The task: A verbatim transcript of the data that follows, free of images, is the expected result.

Supplied information:
· · · ·
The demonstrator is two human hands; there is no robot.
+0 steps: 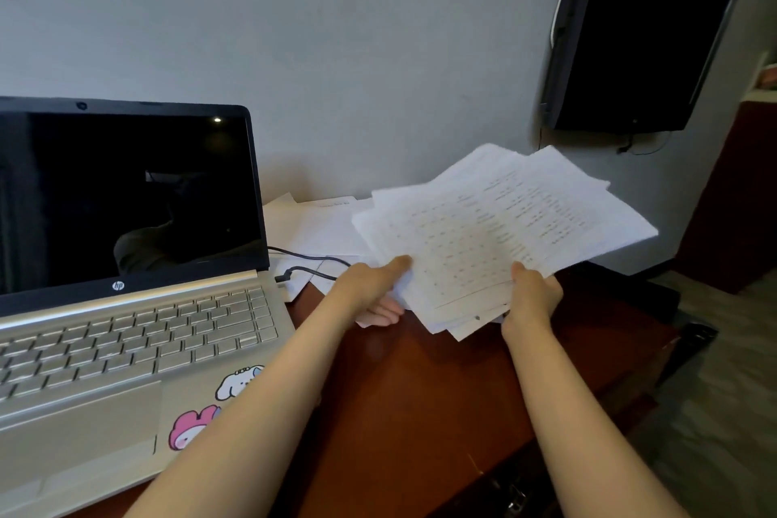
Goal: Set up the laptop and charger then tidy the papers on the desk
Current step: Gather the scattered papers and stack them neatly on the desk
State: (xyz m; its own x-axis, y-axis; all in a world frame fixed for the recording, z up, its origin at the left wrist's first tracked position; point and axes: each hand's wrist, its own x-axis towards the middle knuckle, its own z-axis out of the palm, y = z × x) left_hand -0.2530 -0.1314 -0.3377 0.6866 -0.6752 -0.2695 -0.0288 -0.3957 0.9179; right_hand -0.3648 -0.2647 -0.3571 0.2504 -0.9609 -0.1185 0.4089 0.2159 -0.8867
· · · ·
Answer to the problem:
The demonstrator is two human hands; there is no robot.
+0 steps: 
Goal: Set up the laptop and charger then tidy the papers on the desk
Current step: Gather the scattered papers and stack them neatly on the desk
State: (xyz m; its own x-axis, y-axis; all in a world frame fixed for the recording, z up, its origin at the left wrist's first tracked position; point and axes: each hand's wrist, its own x-axis towards the middle knuckle, its own z-axis out of the palm, y = z × x) left_hand -0.2530 -0.1314 -0.3377 0.6866 -0.6752 -0.2695 -0.0288 -0.3957 0.9179; right_hand -0.3648 -0.2647 -0.3571 0.2504 -0.9609 -0.1185 0.4089 0.2159 -0.8867

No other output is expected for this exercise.